PROBLEM: From the line with "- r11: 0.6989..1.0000" through the line with "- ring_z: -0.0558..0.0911", inclusive, return each line of the data below exactly and leave the rest out.
**********
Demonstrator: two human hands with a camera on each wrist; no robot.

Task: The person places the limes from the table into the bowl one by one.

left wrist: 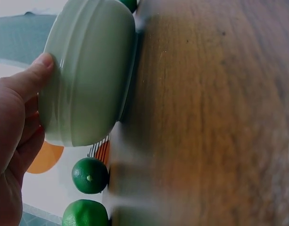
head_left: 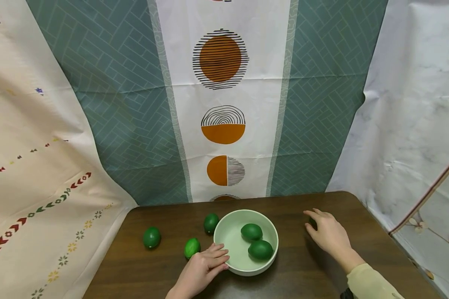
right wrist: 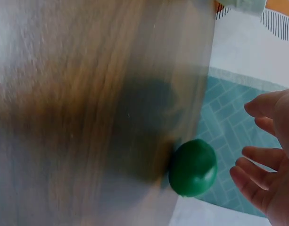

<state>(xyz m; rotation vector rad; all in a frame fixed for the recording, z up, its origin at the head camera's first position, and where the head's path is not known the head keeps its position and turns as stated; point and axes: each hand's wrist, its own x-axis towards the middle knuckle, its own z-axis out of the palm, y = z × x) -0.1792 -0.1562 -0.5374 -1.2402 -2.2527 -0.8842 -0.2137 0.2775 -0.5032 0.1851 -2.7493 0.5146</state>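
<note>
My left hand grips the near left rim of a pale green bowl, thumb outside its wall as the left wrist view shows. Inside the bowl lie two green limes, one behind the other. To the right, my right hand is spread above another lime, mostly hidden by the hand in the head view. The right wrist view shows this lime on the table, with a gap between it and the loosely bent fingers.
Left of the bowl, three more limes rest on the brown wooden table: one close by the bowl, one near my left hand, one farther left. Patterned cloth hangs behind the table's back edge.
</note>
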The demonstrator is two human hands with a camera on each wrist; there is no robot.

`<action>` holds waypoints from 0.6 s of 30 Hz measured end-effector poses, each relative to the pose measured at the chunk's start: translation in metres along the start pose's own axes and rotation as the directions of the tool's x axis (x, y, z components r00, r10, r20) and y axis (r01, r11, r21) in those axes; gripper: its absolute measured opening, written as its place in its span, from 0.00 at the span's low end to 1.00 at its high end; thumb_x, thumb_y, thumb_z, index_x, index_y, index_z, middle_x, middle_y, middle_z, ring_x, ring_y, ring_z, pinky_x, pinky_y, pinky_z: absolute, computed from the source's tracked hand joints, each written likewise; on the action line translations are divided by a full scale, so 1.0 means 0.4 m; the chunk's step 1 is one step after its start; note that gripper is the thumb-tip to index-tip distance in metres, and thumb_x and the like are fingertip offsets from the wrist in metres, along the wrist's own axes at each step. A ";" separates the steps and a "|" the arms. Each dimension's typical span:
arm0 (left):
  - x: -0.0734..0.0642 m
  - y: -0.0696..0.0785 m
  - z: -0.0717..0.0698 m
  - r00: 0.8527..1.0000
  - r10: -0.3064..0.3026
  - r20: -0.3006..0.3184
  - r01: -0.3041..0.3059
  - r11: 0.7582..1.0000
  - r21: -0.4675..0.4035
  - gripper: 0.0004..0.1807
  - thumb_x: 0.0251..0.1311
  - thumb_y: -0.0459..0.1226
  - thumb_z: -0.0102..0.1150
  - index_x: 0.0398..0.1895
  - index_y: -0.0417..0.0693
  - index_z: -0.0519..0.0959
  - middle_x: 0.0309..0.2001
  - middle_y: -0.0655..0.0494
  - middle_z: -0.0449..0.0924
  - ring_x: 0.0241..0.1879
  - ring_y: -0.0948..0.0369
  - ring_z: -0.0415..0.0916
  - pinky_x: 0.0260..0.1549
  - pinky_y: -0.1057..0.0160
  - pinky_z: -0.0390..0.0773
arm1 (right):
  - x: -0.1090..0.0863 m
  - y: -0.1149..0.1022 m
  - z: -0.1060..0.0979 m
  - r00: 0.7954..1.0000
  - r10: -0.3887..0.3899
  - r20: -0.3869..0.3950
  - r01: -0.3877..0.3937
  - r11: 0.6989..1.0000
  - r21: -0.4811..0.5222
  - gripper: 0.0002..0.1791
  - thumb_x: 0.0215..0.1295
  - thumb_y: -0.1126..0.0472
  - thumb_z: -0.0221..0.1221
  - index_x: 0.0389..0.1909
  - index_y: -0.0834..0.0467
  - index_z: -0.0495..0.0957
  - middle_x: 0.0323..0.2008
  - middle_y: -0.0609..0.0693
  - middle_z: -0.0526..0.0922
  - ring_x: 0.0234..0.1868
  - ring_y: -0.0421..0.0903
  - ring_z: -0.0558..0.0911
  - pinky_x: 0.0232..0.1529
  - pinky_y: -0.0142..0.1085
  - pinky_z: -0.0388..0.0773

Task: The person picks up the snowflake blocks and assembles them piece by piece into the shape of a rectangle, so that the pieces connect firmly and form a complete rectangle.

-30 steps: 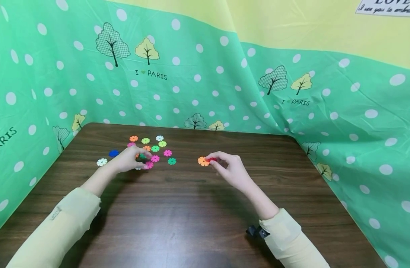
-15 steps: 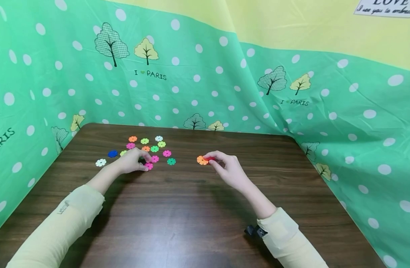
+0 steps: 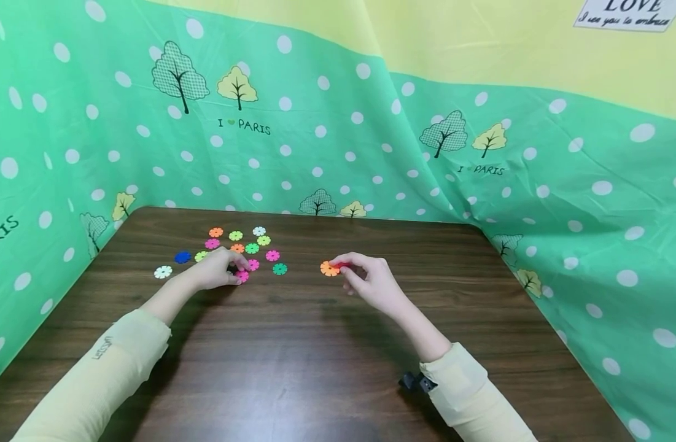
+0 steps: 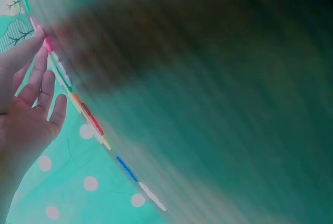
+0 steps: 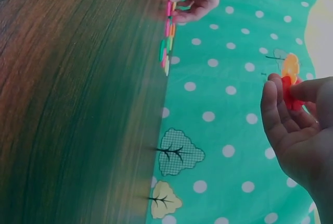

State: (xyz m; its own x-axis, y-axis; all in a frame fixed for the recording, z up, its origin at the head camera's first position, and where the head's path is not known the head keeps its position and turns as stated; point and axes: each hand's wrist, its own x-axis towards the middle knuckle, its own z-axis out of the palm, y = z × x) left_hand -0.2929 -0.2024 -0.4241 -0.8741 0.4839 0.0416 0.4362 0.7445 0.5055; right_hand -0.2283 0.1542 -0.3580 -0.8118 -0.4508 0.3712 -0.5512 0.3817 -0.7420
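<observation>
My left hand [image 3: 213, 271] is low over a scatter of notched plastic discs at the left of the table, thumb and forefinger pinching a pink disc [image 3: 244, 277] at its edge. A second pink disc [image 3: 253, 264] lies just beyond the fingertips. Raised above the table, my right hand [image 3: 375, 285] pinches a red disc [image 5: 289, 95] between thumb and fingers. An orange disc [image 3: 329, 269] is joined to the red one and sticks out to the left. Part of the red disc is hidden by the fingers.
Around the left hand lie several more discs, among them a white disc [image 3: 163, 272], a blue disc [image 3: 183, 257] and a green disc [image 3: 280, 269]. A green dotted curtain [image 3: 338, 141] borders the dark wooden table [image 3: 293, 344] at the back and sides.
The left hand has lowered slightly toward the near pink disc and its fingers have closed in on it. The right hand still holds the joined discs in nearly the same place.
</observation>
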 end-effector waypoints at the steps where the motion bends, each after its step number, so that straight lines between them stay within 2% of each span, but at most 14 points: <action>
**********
OUTPUT FOR THIS TASK:
  - r11: 0.6989..1.0000
  - r21: -0.4811..0.5222
  - gripper: 0.0002..0.1791
  - thumb_x: 0.0215..0.1295
  - thumb_y: -0.1126..0.0472
  - thumb_z: -0.0221..0.1221
  - index_x: 0.0389..0.1909
  - index_y: -0.0834..0.0467
  - index_z: -0.0495..0.0957
  - middle_x: 0.0323..0.2008
  - middle_y: -0.0609..0.0693
  - middle_z: -0.0526..0.0922
  - ring_x: 0.0234..0.1868
  - ring_y: -0.0421..0.0903
  - ring_z: -0.0558..0.0911

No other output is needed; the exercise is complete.